CHAPTER TWENTY-EIGHT

The Cipher

Some wounds whisper louder than screams.

He picked me up like I weighed nothing. Like I was a song he’d already memorised, even if every note of me was a broken melody. I let him, because I couldn’t move. Couldn’t lift a finger or remember what it felt like to be untouched.

He was right.

Even the dead knew it now, including Adrian.

I was sore in places I didn’t want to name.

I thought I might be bleeding down there. I thought I might be cracked open down there.

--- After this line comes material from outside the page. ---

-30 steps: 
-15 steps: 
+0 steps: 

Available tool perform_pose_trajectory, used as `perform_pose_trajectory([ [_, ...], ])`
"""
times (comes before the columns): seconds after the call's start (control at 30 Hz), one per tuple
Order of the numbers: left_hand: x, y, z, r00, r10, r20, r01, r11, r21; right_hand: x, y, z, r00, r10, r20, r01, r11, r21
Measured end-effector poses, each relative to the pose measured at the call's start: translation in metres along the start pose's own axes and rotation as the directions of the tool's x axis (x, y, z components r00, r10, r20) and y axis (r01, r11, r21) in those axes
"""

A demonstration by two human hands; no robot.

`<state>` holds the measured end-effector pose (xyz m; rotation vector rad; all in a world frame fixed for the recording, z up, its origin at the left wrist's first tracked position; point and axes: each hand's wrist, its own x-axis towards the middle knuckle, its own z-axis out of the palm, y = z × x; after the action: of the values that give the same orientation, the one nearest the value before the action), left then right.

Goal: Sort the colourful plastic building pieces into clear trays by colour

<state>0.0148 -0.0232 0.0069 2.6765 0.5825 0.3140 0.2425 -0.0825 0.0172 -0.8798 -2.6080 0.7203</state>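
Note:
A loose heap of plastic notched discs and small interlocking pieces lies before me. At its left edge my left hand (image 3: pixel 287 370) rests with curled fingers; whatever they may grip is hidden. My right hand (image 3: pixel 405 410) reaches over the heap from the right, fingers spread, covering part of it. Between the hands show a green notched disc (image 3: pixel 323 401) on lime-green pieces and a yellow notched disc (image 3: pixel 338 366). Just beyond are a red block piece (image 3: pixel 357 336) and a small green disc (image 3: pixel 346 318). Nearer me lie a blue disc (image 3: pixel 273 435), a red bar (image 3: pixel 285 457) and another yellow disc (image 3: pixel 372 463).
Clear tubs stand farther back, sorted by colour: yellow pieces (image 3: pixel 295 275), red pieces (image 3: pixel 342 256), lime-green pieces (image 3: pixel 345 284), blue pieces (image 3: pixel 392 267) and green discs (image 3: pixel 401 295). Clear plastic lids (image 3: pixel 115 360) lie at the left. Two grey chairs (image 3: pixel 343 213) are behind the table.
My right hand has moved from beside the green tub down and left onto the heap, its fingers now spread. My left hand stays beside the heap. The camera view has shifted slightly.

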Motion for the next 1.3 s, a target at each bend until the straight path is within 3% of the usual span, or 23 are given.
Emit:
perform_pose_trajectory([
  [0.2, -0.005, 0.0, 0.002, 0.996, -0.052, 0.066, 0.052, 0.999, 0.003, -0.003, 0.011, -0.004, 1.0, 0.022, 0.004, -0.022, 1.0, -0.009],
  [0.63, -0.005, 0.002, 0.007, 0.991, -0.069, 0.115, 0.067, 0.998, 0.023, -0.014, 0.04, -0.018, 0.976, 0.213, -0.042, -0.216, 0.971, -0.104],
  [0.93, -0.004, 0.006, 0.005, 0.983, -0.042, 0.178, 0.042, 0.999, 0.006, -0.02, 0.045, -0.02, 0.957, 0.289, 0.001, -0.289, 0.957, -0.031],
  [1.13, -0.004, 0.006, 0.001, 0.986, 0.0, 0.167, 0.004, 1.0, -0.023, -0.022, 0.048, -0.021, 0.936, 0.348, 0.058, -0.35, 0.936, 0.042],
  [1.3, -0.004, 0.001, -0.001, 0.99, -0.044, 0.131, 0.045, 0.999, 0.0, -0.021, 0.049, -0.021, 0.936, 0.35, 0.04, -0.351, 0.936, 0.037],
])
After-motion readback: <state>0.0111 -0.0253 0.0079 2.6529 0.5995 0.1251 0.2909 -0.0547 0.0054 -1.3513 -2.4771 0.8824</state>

Still dripping, raw and filled with him. His cum slid down the inside of my bruised thighs as he carried me to the car, like proof of his victory. He was calm now. But still brutal.

Like he didn’t ruin me on someone else’s grave. Like he hadn’t just made me forget the only man I ever loved.

The car door opened, and I didn’t look at the driver. He settled in the backseat, keeping me on his lap like a child, like a possession, like something he owned before I ever belonged to myself.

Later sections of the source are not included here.